— WHAT YOU WILL DO —
Take the lines from the one containing "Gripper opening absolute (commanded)" through the final line below and restate them exactly. Omit the pictures.

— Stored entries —
◇ ◇ ◇

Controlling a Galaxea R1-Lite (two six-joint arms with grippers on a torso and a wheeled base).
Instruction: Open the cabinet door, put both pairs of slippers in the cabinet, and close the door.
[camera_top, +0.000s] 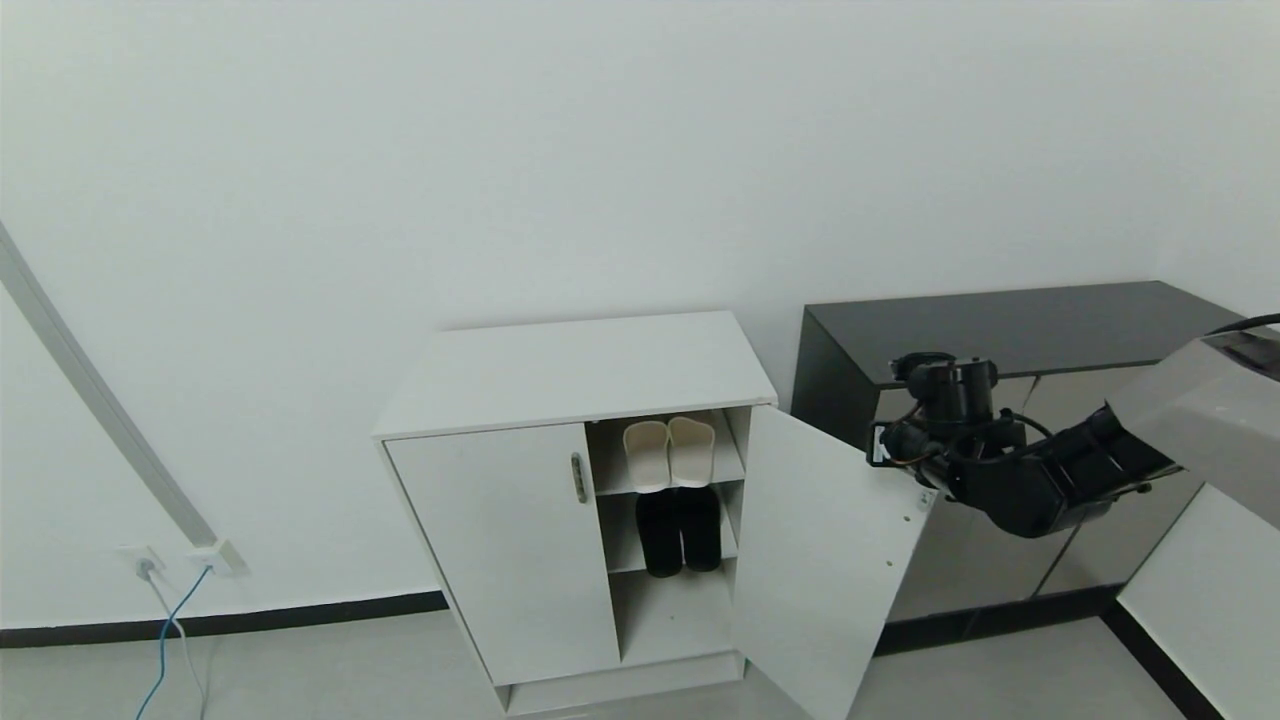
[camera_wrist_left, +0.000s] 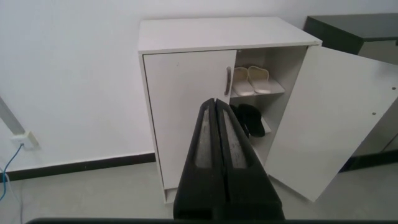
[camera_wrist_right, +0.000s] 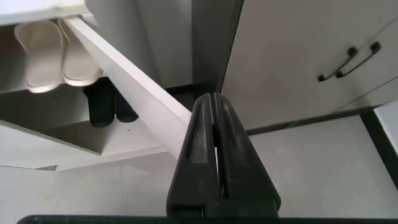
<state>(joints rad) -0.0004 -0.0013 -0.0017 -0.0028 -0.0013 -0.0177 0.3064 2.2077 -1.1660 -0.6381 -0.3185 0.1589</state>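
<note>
The robot's right arm (camera_top: 1040, 480) wears a pale grey, flat-sided shell (camera_top: 1200, 400) that gives way to a glossy black, rounded housing. A black cable (camera_top: 1245, 322) arches over the shell's upper edge. At the wrist (camera_top: 945, 385) sits a cluster of black cylindrical parts, wrapped in thin dark wires, with a small white patch at its side. The left end effector (camera_wrist_left: 216, 102) is matte black: two long fingers (camera_wrist_left: 205, 140) with dull grey faces, lying flush and tapering from a broad base to a narrow tip. The right end effector (camera_wrist_right: 215, 98) has the same black wedge shape, a hairline pale seam running between its fingers (camera_wrist_right: 202, 134).
</note>
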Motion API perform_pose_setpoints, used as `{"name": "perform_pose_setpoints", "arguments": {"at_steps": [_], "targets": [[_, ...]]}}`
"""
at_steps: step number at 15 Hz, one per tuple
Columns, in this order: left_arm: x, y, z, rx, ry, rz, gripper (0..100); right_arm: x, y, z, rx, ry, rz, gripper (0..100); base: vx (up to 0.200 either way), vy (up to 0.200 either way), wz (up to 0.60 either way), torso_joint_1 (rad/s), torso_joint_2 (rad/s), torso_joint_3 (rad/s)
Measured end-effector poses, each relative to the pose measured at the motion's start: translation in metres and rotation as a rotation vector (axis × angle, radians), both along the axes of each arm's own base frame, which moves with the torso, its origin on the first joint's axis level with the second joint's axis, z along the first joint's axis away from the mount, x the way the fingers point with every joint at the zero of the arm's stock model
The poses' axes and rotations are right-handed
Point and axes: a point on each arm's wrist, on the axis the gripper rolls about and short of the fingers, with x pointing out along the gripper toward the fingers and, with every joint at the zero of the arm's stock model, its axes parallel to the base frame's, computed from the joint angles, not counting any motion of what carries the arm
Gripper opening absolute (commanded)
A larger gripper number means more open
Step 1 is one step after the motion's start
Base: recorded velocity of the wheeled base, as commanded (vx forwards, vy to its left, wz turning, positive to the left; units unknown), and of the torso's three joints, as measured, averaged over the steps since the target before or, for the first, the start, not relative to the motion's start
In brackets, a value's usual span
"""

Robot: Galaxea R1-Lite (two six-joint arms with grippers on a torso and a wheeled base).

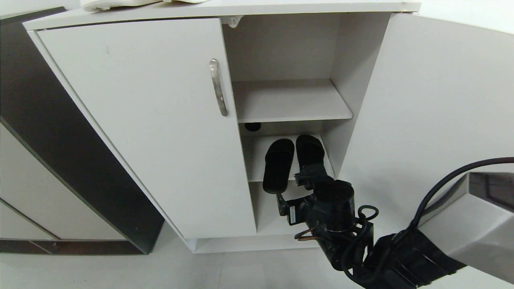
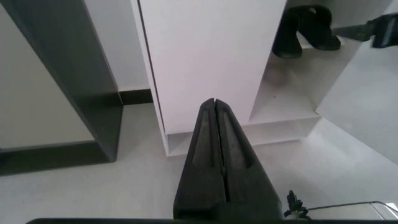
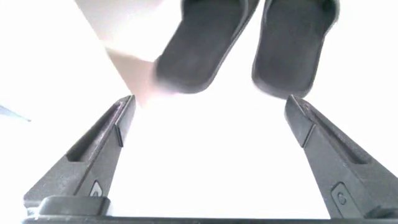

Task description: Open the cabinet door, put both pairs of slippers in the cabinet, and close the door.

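A pair of black slippers (image 1: 278, 164) lies side by side on the middle shelf of the white cabinet (image 1: 257, 160), the heel of the left one hanging over the shelf's front edge. The cabinet's right door (image 1: 433, 120) stands wide open and its left door (image 1: 152, 120) is closed. My right gripper (image 1: 292, 188) is open just in front of the slippers' heels, holding nothing; in the right wrist view its gripper (image 3: 210, 102) is spread below the slippers (image 3: 202, 43). My left gripper (image 2: 214, 106) is shut and empty, low before the closed door, with the slippers (image 2: 308, 31) farther off.
The upper shelf (image 1: 289, 100) is bare. A metal handle (image 1: 219, 86) sits on the closed door. Light-coloured objects (image 1: 116, 4) lie on the cabinet top. A dark panel (image 1: 60, 140) stands left of the cabinet. A small black item (image 1: 253, 126) sits at the back.
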Motion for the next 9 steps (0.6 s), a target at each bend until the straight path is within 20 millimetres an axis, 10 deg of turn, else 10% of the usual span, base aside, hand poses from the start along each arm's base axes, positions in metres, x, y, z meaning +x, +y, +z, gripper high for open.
{"name": "perform_pose_setpoints", "arguments": {"at_steps": [9], "targets": [[0.0, 0.0, 0.0, -0.002, 0.001, 0.0, 0, -0.02, -0.002, 0.016, 0.026, -0.017, 0.037, 100, 0.0, 0.0, 0.0, 0.0, 0.0, 0.03]]}}
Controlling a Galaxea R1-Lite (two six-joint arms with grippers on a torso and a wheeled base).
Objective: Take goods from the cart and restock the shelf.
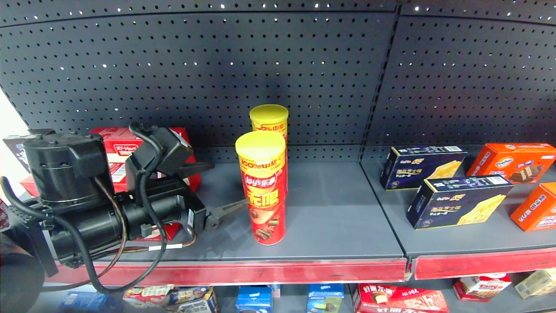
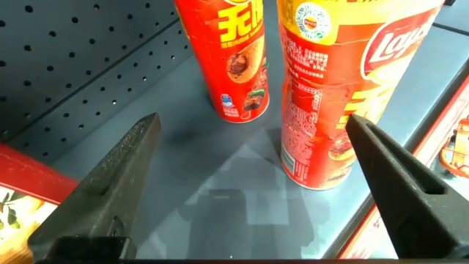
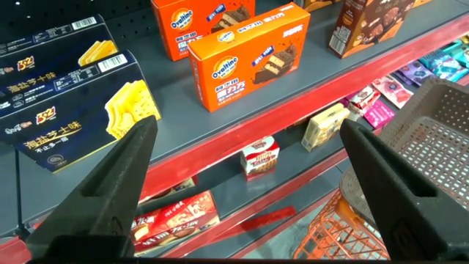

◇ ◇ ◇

— FINISHED TASK —
Gripper opening absolute (commanded)
A larger gripper number means more open
Step 1 is one step after the motion's start
Base: recorded velocity of the wheeled base, as commanded (vx forwards, vy to its left, wz turning, positive to the left; units unknown), and of the torso's three joints, as measured, averaged over the steps since the target before or, for the first, the start, not relative to the motion's start
In brackets, a value's usual span
"""

Robot: Galaxea R1-Lite (two six-joint arms with grippers on a torso and a wheeled base).


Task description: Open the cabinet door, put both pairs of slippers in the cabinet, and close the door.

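A pair of black slippers (image 1: 278, 164) lies side by side on the middle shelf of the white cabinet (image 1: 257, 160), the heel of the left one hanging over the shelf's front edge. The cabinet's right door (image 1: 433, 120) stands wide open and its left door (image 1: 152, 120) is closed. My right gripper (image 1: 292, 188) is open just in front of the slippers' heels, holding nothing; in the right wrist view its gripper (image 3: 210, 102) is spread below the slippers (image 3: 202, 43). My left gripper (image 2: 214, 106) is shut and empty, low before the closed door, with the slippers (image 2: 308, 31) farther off.
The upper shelf (image 1: 289, 100) is bare. A metal handle (image 1: 219, 86) sits on the closed door. Light-coloured objects (image 1: 116, 4) lie on the cabinet top. A dark panel (image 1: 60, 140) stands left of the cabinet. A small black item (image 1: 253, 126) sits at the back.
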Motion for the next 9 steps (0.6 s), a target at each bend until the straight path is within 20 millimetres an axis, 10 deg of turn, else 10% of the usual span, base aside, hand poses from the start along each arm's base axes, positions in metres, x, y, z meaning +x, +y, +z, gripper high for open.
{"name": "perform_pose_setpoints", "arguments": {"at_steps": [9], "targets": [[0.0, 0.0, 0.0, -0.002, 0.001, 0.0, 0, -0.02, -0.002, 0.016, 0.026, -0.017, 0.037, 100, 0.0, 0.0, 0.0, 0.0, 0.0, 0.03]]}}
Controlling a Galaxea R1-Lite (two six-joint arms with grippers on a torso and a wheeled base).
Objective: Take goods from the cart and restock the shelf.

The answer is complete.